Juniper Accuses Palo Alto Networks of Using Its Patents in Next-Gen Firewalls

Juniper Networks has accused startup Palo Alto Networks of willfully infringing upon six Juniper firewall patents in its next-generation firewall technology.

Juniper Networks has slapped Palo Alto Networks with a lawsuit accusing the network security company of infringing six of its patents relating to firewall technology.

In the lawsuit, filed in a federal court in Wilmington, Del., Dec. 19, Juniper said while the technology used in its next-generation firewalls was invented by the founders of Palo Alto Networks, the patents actually belonged to Juniper Networks. Palo Alto's founders were originally Juniper executives who left to form their own company in 2005.

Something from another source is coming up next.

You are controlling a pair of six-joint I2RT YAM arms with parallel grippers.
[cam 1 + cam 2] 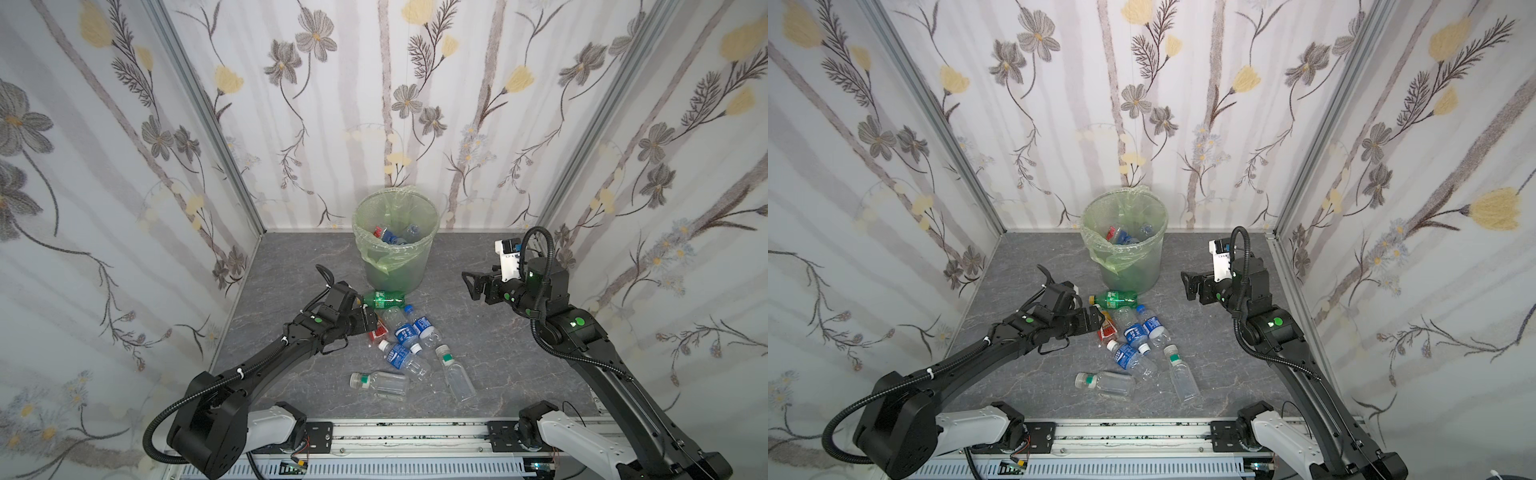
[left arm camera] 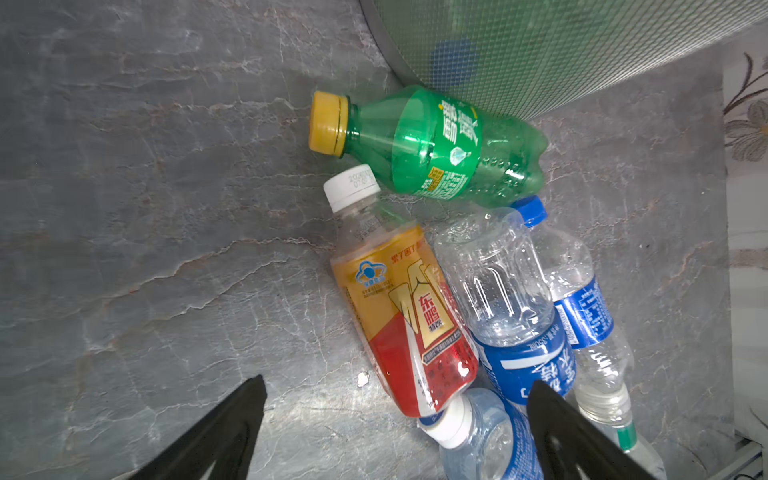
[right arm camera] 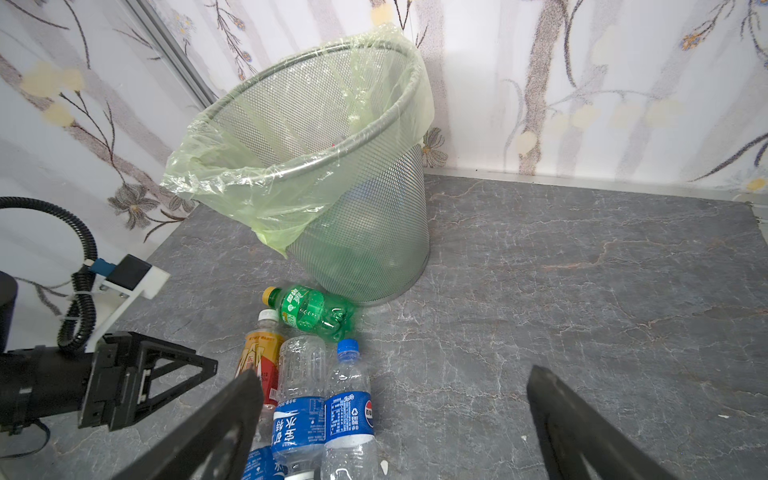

Nir Zuk and Yuming Mao worked on the technology in question as executives at NetScreen before joining the Juniper team when the company was acquired for $4 billion in 2004, according to the complaint. They were also involved in the process of applying for some of the patents and are named as inventor and co-inventor on the patents, Juniper claimed in the complaint.

"Juniper focuses on delivering breakthrough innovations for our customers. As a leading high-performance networking company, we will take every appropriate measure to defend and protect our innovation," David Shane, vice president of corporate communications at Juniper Networks, told eWEEK in an emailed statement.

Palo Alto Networks did not respond to eWEEK's request for comment.

NetScreen specialized in high-performance firewalls that competed directly with firewalls from Check Point Technologies. When Juniper acquired NetScreen, the company became the basis of Juniper's network security division. Zuk was Juniper's chief security technologist before leaving a little over a year later to form Palo Alto Networks.

Palo Alto Networks launched its latest next-generation firewall just last month. The PA-200 firewall comes in a small form factor and allows enterprises to extend the security available at the headquarters to the smaller branch office. Palo Alto's line of firewalls enables enterprises to identify and control applications, users and content, the company said.

Juniper claims its firewall patents were infringed in the development of the next-generation firewall.

Gartner recently named Palo Alto a leader in technology capabilities and performance in the next-generation firewall market. The market is expected to grow to 35 percent of total firewall spending by 2016, according to Gartner. Check Point, Cisco, Fortinet and McAfee are also considered major vendors of enterprise network firewalls, the research firm said in its report.

"With a unified single-pass inspection engine, rather than a design of passing traffic to submodules, Palo Alto Networks has maintained performance with relatively few models," Gartner said.

Gartner named Juniper as a challenger in the market in its report, because the company appeared to be focusing "more on other areas of its business and did not make significant advances with its firewall products." However, the analyst firm noted that Juniper is "often shortlisted and/or selected in carrier, service provider and data center deployments," and the primary reason may be due to price and the high throughput available on its largest appliances.

Based in Sunnyvale, Calif., Juniper is seeking a jury trial, unspecified damages and an order to stop misuse of its inventions, according to the complaint filed in the U.S. District Court for the District of Delaware.